WHAT IS NEEDED: From the first line of the entries below through the line bearing "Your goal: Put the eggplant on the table", write out each line exactly. Omit pictures.

LISTED RECORDS: Begin

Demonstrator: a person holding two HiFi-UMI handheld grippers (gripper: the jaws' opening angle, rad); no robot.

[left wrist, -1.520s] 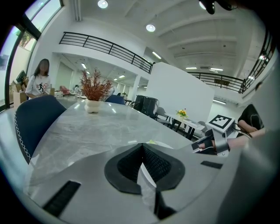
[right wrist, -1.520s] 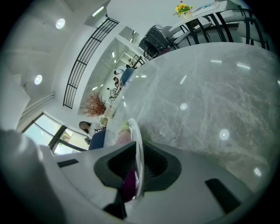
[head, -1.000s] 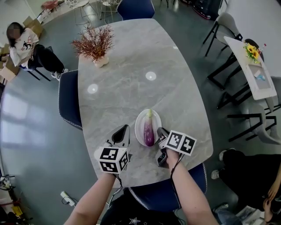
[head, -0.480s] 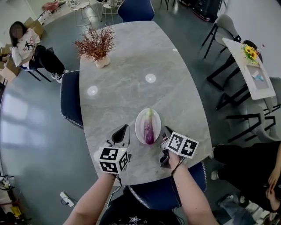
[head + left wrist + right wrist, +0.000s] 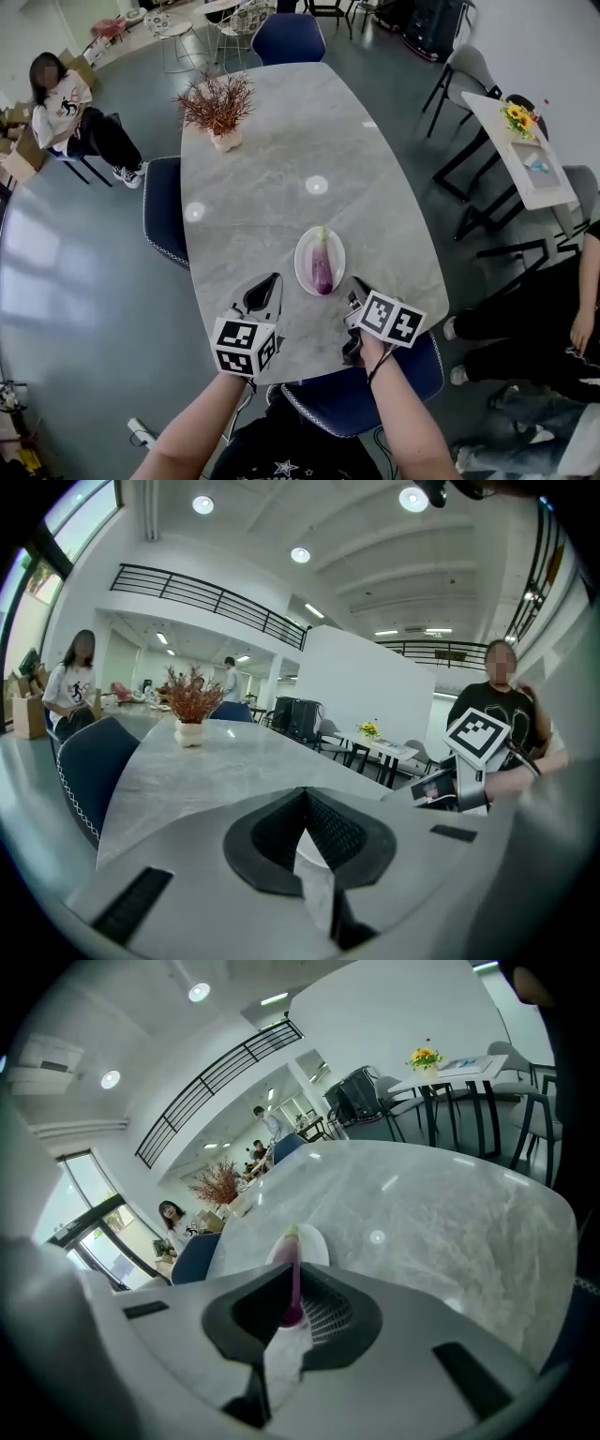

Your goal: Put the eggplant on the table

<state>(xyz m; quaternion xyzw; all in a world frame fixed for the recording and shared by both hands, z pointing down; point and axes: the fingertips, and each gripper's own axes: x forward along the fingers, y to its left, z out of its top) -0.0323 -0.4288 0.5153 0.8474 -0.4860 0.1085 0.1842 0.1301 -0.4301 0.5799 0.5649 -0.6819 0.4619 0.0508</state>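
Note:
A purple eggplant (image 5: 322,268) with a pale green stem lies lengthwise on a white oval plate (image 5: 306,259) near the front of the grey marble table (image 5: 281,159). My left gripper (image 5: 273,280) is held left of the plate, shut and empty. My right gripper (image 5: 352,284) is held just right of the plate's near end, also shut and empty. In the right gripper view, the eggplant (image 5: 292,1244) and plate (image 5: 317,1243) lie straight ahead of the shut right gripper (image 5: 292,1269). In the left gripper view, the left gripper (image 5: 302,795) points down the table.
A vase of red dried branches (image 5: 218,108) stands at the table's far left. Blue chairs stand at the left side (image 5: 164,225), the far end (image 5: 286,37) and below me (image 5: 375,375). One person sits at far left (image 5: 66,103), another at right (image 5: 562,328).
The head view has drawn back slightly, so the table looks smaller. Both grippers stay shut beside the plate. The eggplant has not moved. The person at right shows more.

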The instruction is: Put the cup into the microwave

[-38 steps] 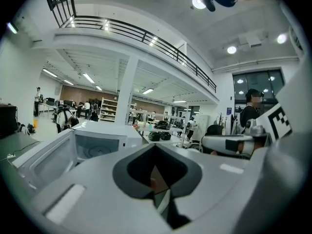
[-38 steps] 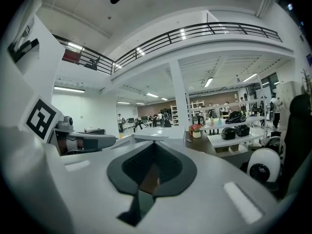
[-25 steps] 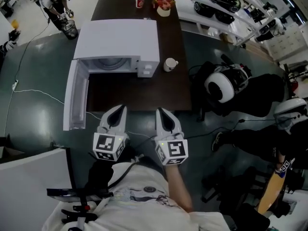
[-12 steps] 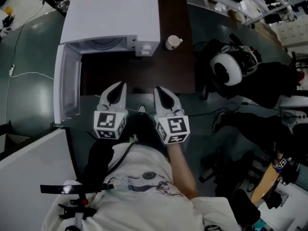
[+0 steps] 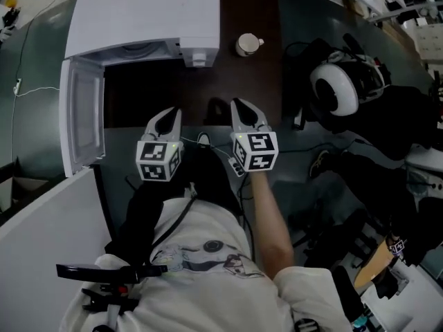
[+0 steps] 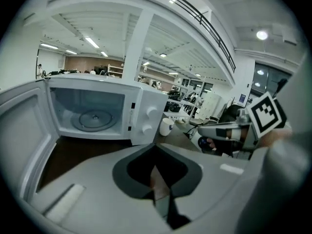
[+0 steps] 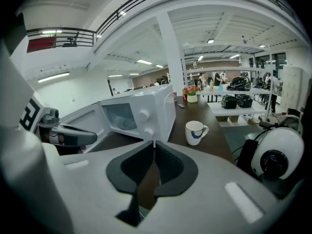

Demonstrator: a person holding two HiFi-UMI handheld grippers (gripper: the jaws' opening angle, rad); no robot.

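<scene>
A white cup with a blue mark stands on the dark brown table, just right of the white microwave. The microwave door hangs open to the left, and the glass turntable shows inside. My left gripper is shut and empty at the table's near edge, in front of the microwave opening. My right gripper is also shut and empty, a little farther in over the table edge and well short of the cup. Each gripper view shows the other gripper beside it.
A white and black headset lies on dark gear to the right of the table. Thin cables run over the floor below the grippers. A white panel stands at the lower left. Shelves with equipment line the far right.
Both grippers have come down and forward to the table's near edge, the right one slightly ahead. The microwave and cup now sit higher and larger in the head view. Both grippers stayed shut.
</scene>
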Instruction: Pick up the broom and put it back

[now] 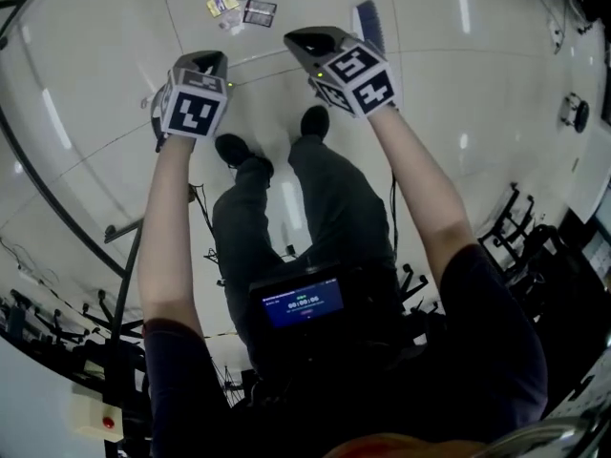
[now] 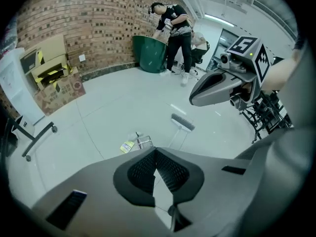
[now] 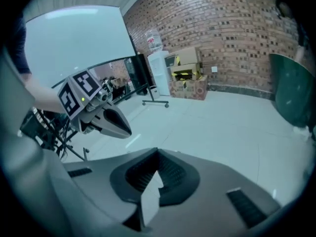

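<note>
The broom (image 1: 368,19) lies on the pale floor ahead of me, its brush head just beyond my right gripper (image 1: 304,41). In the left gripper view the brush head (image 2: 182,123) points away and the thin handle runs back towards me. Both grippers hang in the air above the floor, well short of the broom. My left gripper (image 2: 155,151) has its jaws shut with nothing in them. My right gripper (image 3: 158,152) is shut and empty too. The left gripper (image 1: 212,62) hangs beside the right one, above my feet.
Small litter (image 1: 240,8) lies on the floor left of the broom. A green bin (image 2: 148,53) stands by the brick wall with a person (image 2: 174,31) bent over it. Cardboard boxes (image 3: 190,78) and a water dispenser (image 3: 157,70) line the wall. Black stands (image 1: 520,222) crowd my right.
</note>
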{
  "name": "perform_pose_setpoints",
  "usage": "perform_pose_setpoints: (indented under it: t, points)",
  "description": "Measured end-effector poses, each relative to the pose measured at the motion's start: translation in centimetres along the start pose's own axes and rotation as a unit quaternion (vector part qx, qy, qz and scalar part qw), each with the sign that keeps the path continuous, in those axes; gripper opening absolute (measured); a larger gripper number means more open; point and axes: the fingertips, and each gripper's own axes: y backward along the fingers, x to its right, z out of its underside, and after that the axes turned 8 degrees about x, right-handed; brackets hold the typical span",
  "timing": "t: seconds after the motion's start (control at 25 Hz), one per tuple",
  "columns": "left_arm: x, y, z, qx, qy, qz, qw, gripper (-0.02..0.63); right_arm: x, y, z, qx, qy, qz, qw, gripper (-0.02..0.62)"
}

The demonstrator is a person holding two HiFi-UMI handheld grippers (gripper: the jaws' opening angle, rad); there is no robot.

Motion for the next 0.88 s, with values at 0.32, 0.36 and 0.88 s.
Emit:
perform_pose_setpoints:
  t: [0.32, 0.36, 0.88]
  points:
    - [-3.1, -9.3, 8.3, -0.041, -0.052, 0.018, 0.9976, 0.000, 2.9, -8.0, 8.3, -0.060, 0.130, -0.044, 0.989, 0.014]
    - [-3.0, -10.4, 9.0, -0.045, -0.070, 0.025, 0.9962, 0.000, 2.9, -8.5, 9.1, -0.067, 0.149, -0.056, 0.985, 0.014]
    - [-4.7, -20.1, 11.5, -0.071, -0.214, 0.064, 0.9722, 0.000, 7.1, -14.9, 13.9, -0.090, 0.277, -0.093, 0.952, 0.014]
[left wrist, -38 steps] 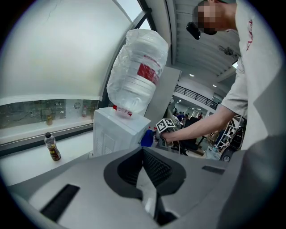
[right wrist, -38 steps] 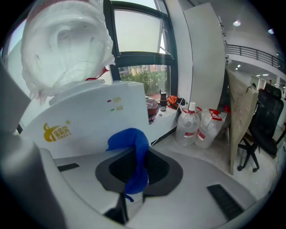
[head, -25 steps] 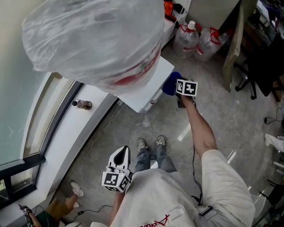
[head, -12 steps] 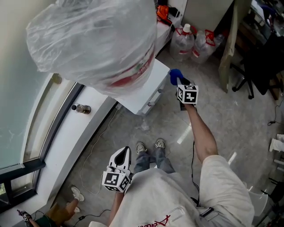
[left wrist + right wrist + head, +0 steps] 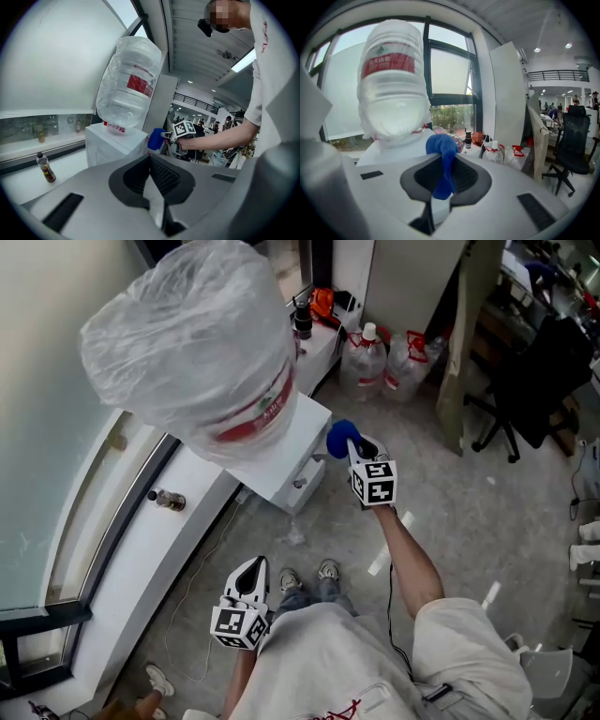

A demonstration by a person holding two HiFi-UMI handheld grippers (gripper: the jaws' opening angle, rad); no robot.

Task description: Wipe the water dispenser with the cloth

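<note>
The white water dispenser [image 5: 281,460] carries a large bottle [image 5: 192,343] wrapped in clear plastic. My right gripper [image 5: 351,450] is shut on a blue cloth [image 5: 339,438], which is held at the dispenser's upper right corner; contact cannot be told. In the right gripper view the cloth [image 5: 443,161] bulges out from between the jaws of the right gripper [image 5: 444,164], with the bottle [image 5: 393,84] ahead. My left gripper [image 5: 251,570] hangs low by the person's body, shut and empty. The left gripper view shows the left gripper [image 5: 151,163], the dispenser [image 5: 112,145] and the cloth [image 5: 155,139].
A small brown bottle [image 5: 166,500] lies on the white window sill at the left. Water jugs [image 5: 375,357] stand on the floor behind the dispenser. A tall board [image 5: 459,352] and an office chair [image 5: 530,381] are to the right. The person's shoes [image 5: 305,576] are below.
The head camera has swung, so the dispenser sits further left and lower. The right gripper keeps the cloth at the dispenser's right corner. The left gripper has stayed low and shut.
</note>
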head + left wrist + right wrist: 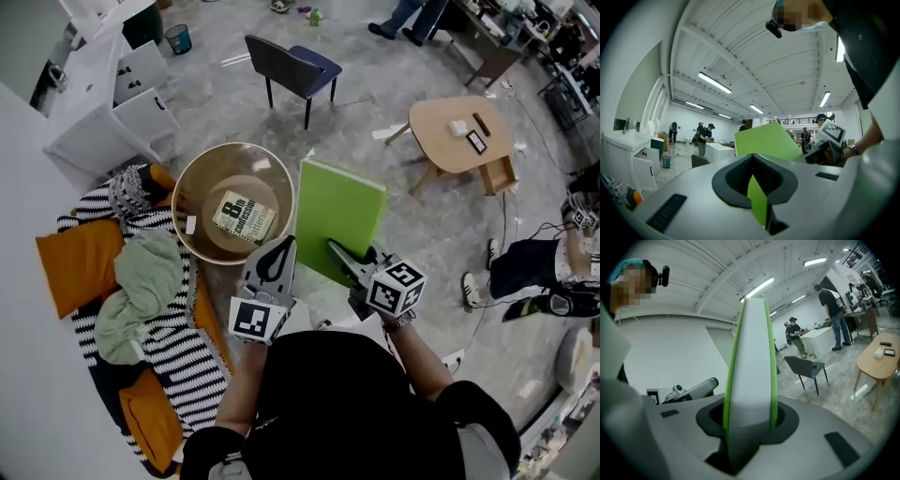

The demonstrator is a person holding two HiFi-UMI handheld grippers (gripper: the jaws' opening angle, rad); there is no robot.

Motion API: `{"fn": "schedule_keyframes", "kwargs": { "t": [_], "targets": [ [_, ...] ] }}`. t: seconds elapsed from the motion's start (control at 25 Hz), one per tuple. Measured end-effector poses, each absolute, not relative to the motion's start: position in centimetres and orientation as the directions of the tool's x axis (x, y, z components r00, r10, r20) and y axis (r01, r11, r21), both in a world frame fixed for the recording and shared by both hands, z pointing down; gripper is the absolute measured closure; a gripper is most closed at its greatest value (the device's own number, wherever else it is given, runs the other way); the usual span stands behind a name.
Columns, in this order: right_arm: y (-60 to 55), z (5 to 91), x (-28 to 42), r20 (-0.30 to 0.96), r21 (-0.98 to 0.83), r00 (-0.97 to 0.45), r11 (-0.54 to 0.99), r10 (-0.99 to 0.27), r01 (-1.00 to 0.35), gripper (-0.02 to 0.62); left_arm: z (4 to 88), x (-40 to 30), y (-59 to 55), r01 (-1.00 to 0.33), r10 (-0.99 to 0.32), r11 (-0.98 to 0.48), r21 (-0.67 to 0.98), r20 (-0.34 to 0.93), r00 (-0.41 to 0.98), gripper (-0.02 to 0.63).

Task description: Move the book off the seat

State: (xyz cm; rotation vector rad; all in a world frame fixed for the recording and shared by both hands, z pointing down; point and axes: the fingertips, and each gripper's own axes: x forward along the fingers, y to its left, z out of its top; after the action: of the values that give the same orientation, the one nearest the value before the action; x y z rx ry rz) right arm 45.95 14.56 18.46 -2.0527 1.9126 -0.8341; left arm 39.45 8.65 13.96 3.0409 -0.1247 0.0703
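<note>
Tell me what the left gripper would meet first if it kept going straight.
The green book it grips: its cover stands across the line ahead. Beyond that, the left gripper seems to skirt the round seat's right rim toward open floor; depth is unclear.

I count two grippers: my left gripper (278, 255) and my right gripper (345, 261). There are two books, one green book (342, 220) between the jaws of both grippers and one printed book (244, 217) just ahead of my left gripper. That second book lies in one round tan seat (192, 202). Well ahead of both grippers stands one dark chair (291, 66). Ahead and to the right of my right gripper is one wooden table (441, 145), with three small things on it. To the left of my left gripper I count at least two orange cushions (80, 262), one striped blanket (173, 347) and one pale green cloth (141, 295). Far ahead on the left is one blue bin (178, 38).
</note>
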Motion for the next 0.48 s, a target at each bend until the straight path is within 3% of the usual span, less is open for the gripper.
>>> {"fn": "schedule_keyframes", "kwargs": {
  "t": [0.48],
  "targets": [
    [4.8, 20.3, 47.0, 0.271, -0.534, -0.044, -0.112, -0.962, -0.838, 0.465, 14.5, 41.2, -0.4, -0.085, -0.082, -0.992, 0.089, 0.032, 0.996, 0.598]
  ]
}}
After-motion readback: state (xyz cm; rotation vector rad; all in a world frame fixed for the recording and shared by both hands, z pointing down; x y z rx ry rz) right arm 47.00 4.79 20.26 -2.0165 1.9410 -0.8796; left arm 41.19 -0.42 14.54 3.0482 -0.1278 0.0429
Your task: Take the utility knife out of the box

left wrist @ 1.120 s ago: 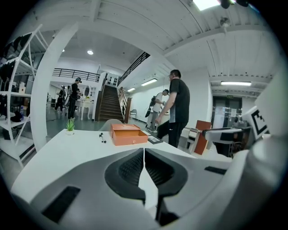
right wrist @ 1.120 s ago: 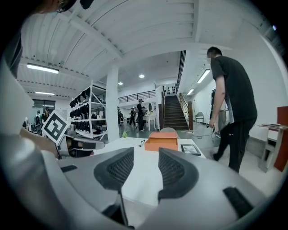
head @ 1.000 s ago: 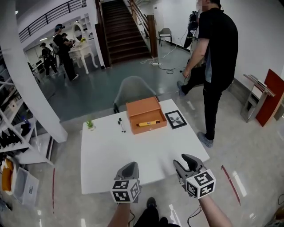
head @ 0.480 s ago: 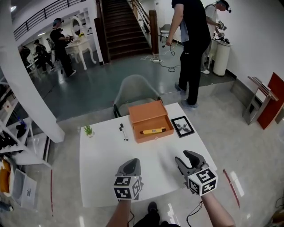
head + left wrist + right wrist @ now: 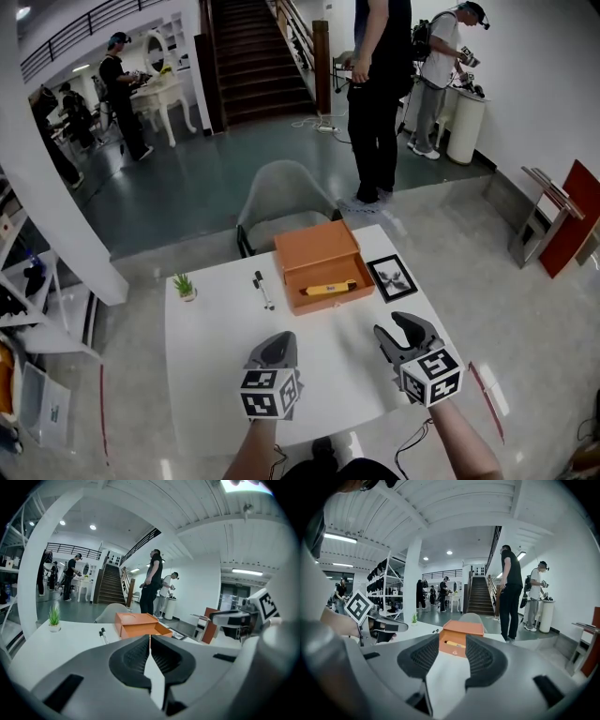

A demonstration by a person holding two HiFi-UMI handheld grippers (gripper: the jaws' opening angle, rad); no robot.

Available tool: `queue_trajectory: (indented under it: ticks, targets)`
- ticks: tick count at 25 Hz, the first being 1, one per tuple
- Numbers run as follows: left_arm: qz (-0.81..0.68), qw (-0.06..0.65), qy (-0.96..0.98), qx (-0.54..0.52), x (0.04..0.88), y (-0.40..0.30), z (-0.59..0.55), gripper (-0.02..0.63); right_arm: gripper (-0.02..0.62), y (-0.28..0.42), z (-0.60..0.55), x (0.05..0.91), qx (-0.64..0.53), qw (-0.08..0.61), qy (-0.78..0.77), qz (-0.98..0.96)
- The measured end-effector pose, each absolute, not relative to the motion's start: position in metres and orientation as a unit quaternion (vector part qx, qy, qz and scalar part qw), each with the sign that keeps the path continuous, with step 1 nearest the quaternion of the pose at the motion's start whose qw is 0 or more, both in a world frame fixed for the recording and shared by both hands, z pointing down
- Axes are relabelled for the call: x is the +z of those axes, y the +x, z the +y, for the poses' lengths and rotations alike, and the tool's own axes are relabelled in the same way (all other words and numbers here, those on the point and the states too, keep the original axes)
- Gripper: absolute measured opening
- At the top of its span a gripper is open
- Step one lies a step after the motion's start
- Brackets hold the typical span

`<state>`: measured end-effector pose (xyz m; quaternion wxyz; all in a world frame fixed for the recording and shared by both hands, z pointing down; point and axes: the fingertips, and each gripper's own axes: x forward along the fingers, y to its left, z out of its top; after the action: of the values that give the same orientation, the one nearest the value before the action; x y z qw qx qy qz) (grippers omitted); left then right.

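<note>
An orange box (image 5: 323,263) stands open at the far side of the white table (image 5: 216,347), its lid tilted back. A yellow utility knife (image 5: 328,288) lies inside it. My left gripper (image 5: 274,345) hovers over the near part of the table with its jaws shut and empty, tips touching (image 5: 150,637). My right gripper (image 5: 398,327) is level with it at the right, open and holding nothing. In the right gripper view the box (image 5: 462,629) and the knife (image 5: 454,644) show straight ahead through the gap (image 5: 452,639). The box (image 5: 138,624) is well clear of both grippers.
A black marker (image 5: 263,290) and a small potted plant (image 5: 185,285) lie left of the box. A framed picture (image 5: 392,277) lies to its right. A grey chair (image 5: 281,195) stands behind the table. Two people (image 5: 375,94) stand beyond it by the stairs.
Both grippers have come forward over the table, nearer the box. The person in black has walked from the right of the table away to the back.
</note>
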<state>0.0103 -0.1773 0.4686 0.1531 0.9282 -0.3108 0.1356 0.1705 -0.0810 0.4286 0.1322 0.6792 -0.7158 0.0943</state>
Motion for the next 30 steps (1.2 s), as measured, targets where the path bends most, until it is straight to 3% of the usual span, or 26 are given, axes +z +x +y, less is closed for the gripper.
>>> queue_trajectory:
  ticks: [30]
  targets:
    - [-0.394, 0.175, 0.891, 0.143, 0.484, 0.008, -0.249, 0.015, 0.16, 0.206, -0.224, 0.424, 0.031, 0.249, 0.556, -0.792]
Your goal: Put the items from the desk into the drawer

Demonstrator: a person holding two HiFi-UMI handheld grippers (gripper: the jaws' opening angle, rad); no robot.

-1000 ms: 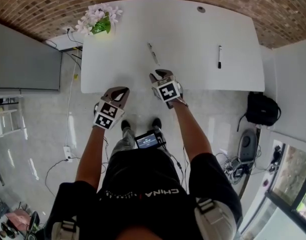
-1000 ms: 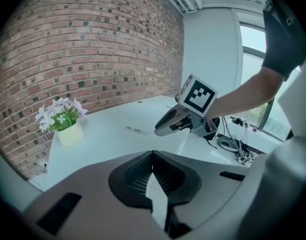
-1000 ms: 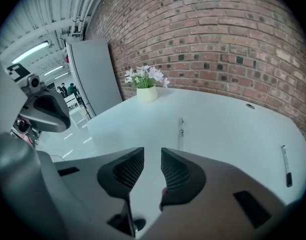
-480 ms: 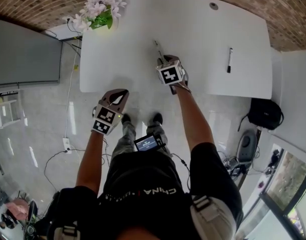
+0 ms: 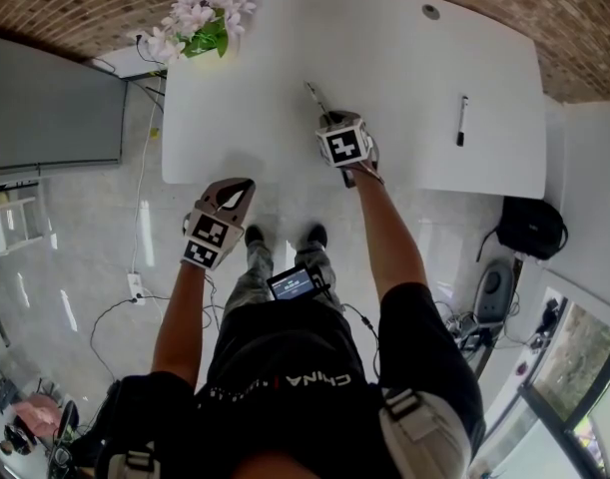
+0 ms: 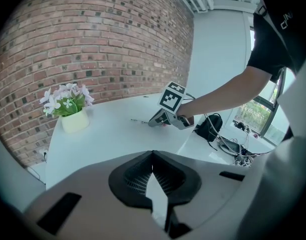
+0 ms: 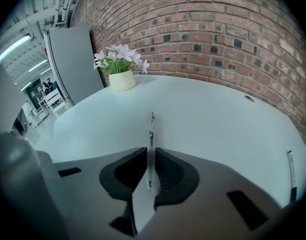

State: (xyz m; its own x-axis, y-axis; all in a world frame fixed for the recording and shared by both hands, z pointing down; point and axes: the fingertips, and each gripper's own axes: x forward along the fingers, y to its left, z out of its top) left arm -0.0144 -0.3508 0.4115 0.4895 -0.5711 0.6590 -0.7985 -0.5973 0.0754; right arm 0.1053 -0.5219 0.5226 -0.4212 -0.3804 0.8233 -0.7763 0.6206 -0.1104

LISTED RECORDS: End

WRITTEN REPLY:
Demonstrator: a person holding two HiFi-UMI handheld grippers (gripper: the jaws' opening angle, rad); no robot.

[left wrist, -1.520s] 
[right wrist, -1.520s] 
[head, -1.000s] 
[head, -0.480s] 
[head + left wrist + right wrist, +0.000s] 

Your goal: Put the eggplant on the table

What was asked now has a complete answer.